• **INSTRUCTIONS TO FOLLOW**:
In your copy of the data, include no pictures and alter nothing else.

++++ MATERIAL PROVIDED ++++

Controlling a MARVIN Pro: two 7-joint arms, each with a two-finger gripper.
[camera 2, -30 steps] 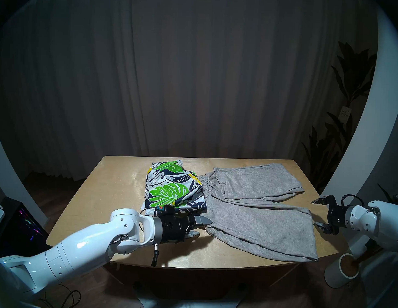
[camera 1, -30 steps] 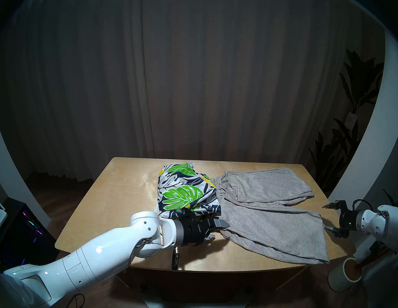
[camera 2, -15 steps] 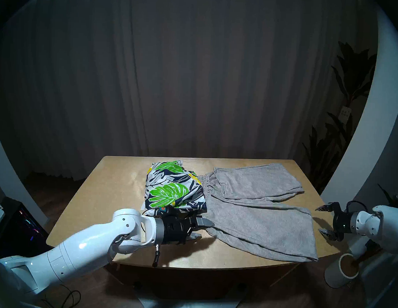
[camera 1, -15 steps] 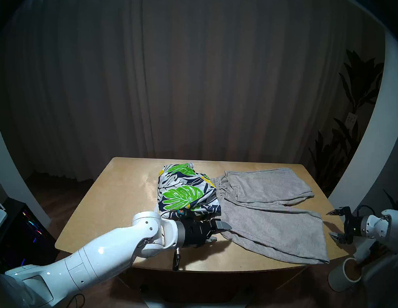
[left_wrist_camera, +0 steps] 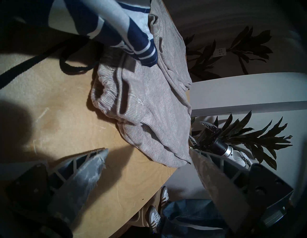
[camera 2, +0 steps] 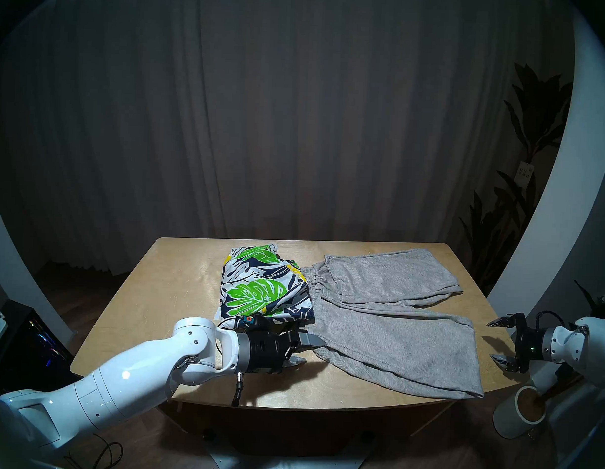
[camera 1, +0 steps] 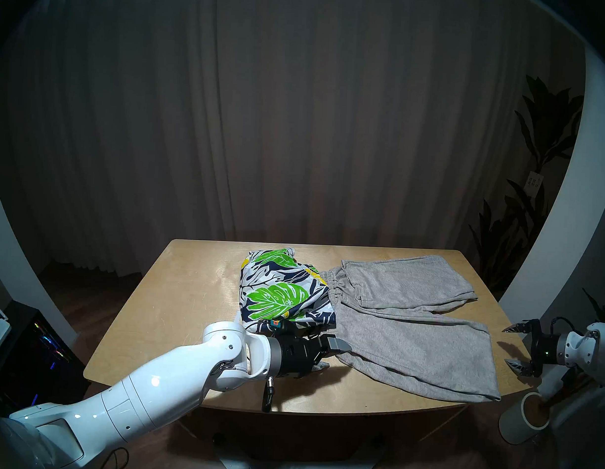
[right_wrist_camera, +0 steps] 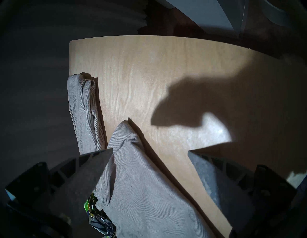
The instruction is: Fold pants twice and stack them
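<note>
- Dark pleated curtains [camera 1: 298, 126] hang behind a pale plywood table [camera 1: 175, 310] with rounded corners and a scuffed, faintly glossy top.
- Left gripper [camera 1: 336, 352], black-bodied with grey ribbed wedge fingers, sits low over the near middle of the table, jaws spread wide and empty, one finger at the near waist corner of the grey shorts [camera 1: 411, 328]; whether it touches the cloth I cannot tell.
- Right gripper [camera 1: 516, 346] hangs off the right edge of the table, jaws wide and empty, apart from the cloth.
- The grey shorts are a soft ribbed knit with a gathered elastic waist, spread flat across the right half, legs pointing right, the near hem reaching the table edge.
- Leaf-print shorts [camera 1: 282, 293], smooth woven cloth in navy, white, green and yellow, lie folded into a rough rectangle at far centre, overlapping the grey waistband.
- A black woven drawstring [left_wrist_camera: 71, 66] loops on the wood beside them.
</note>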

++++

• **REPLY**:
Controlling a MARVIN Pro: two 7-joint arms, each with a two-finger gripper.
[camera 2, -30 steps] 
[camera 1, -30 steps] 
[camera 2, -15 steps] 
[camera 1, -15 steps] 
[left_wrist_camera, +0 steps] 
[camera 2, +0 steps] 
[camera 1, +0 steps] 
[right_wrist_camera, +0 steps] 
The instruction is: Fold pants twice and stack them
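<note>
- Dark pleated curtains [camera 1: 298, 126] hang behind a pale plywood table [camera 1: 175, 310] with rounded corners and a scuffed, faintly glossy top.
- Left gripper [camera 1: 336, 352], black-bodied with grey ribbed wedge fingers, sits low over the near middle of the table, jaws spread wide and empty, one finger at the near waist corner of the grey shorts [camera 1: 411, 328]; whether it touches the cloth I cannot tell.
- Right gripper [camera 1: 516, 346] hangs off the right edge of the table, jaws wide and empty, apart from the cloth.
- The grey shorts are a soft ribbed knit with a gathered elastic waist, spread flat across the right half, legs pointing right, the near hem reaching the table edge.
- Leaf-print shorts [camera 1: 282, 293], smooth woven cloth in navy, white, green and yellow, lie folded into a rough rectangle at far centre, overlapping the grey waistband.
- A black woven drawstring [left_wrist_camera: 71, 66] loops on the wood beside them.
</note>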

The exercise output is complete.